1. Landon Collins – Did you notice how he was at the end of most every single tackle in the Chattanooga game? He’s becoming a ball hawk, and with his view from the safety position, he’s got the perfect spot to follow Gus Malzahn’s zig-zag offense.
2. AJ McCarron – While Johnny Manziel looks to get back in the Heisman race by juggling, riding a unicycle, etc. against Mizzou, AJ is going to put up respectable, workman-like numbers. Call it 16-21, 220 yards, a couple of TDs, some well timed scrambles followed by a wise throw-away, and then a wink and a nod at some of the Crimson Tide cheerleaders, just to let them know how much he appreciates their hard work. In short, while Manziel does his rather impressive tricks, Heisman voters’ McCarron crush will continue to grow. They just can’t take their eyes off of him. Or the Tallahassee police reports.
3. Discipline – Here’s a fun game – watch Auburn’s offense on fast-forward, with the Benny Hill theme playing. That’s kinda what it looks like. It’s gimmicky, controlled chaos, and all the yackety-yacking in the backfield will do nothing for 11 Crimson fellas staying in their lanes.

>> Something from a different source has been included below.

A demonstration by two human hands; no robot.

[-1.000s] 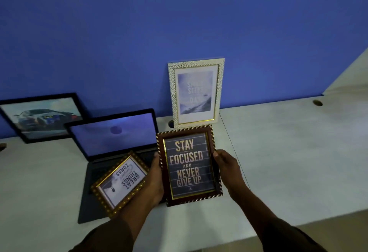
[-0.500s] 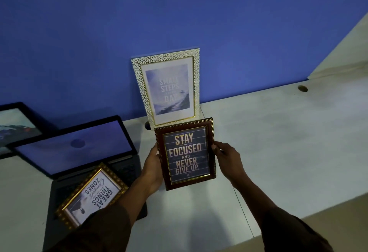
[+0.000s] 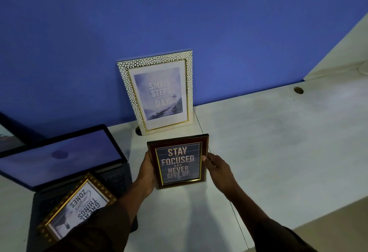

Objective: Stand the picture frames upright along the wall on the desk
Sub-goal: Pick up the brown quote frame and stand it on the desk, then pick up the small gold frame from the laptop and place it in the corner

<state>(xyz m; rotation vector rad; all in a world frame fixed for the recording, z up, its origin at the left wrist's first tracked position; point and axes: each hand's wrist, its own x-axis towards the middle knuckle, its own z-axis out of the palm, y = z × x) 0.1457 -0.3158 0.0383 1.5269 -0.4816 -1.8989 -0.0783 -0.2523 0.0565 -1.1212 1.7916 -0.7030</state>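
Head view: both arms reach forward over the surface (image 3: 278, 142).
Left hand (image 3: 146, 172): grips the brown frame (image 3: 178, 162) by its left edge.
Right hand (image 3: 218, 169): grips its right edge.
Brown frame: upright, near the white frame (image 3: 157, 92) leaning on the wall (image 3: 179, 12).

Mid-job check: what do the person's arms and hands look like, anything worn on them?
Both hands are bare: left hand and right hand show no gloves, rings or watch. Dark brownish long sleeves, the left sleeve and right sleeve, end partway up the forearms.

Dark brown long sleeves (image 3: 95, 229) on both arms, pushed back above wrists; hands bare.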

4. Gus Malzahn – He won the Jared from Subway Doppelganger contest. What more could a man need?
5. Toomer’s Corner – We accept the fact that someone who claimed to be part of Bama Nation was responsible for poisoning the trees. It was wrong. To that end, we cannot allow further damage to occur to nature’s beauty. Thus, denying Auburn a win on Saturday will save the remaining trees from being vandalized by their home base.
6. Ohio State – An Auburn win would most likely vault them ahead of the Buckeyes in the BCS. Team Meyer is whiny enough when they’re behind FSU and Bama. The Football Gods won’t give them another thing to yammer about.
7. Fumbles – Namely, there will not be any from Yeldon or Drake. And why not? Because it is my strong suspicion that Nick Saban has informed both of them that, should they choose to put the ball on the turf, he will calmly walk on the field and behead them with a katana.
8. CJ Mosley – This will finally be his game for that elusive interception, after being hit this year by passes in the hands, face, chest, shoulder and thighs. Simple odds tell you that one eventually gets picked off.
9. Palmetto Pride – A&M will knock off Mizzou, as the Football Gods would love nothing more than a Bama-USC matchup, so that I can endure a solid week of Gamecocks boasting about their tradition of several 10 win seasons.
10. Logic. Bama is better than Auburn. That’s not homer talk. This is one of the most solid, well-rounded college football teams you will see, with some of the best coaching the game has known. The wiseguys call it a 10.5 spread. Give the points. Alabama 31, Auburn 14.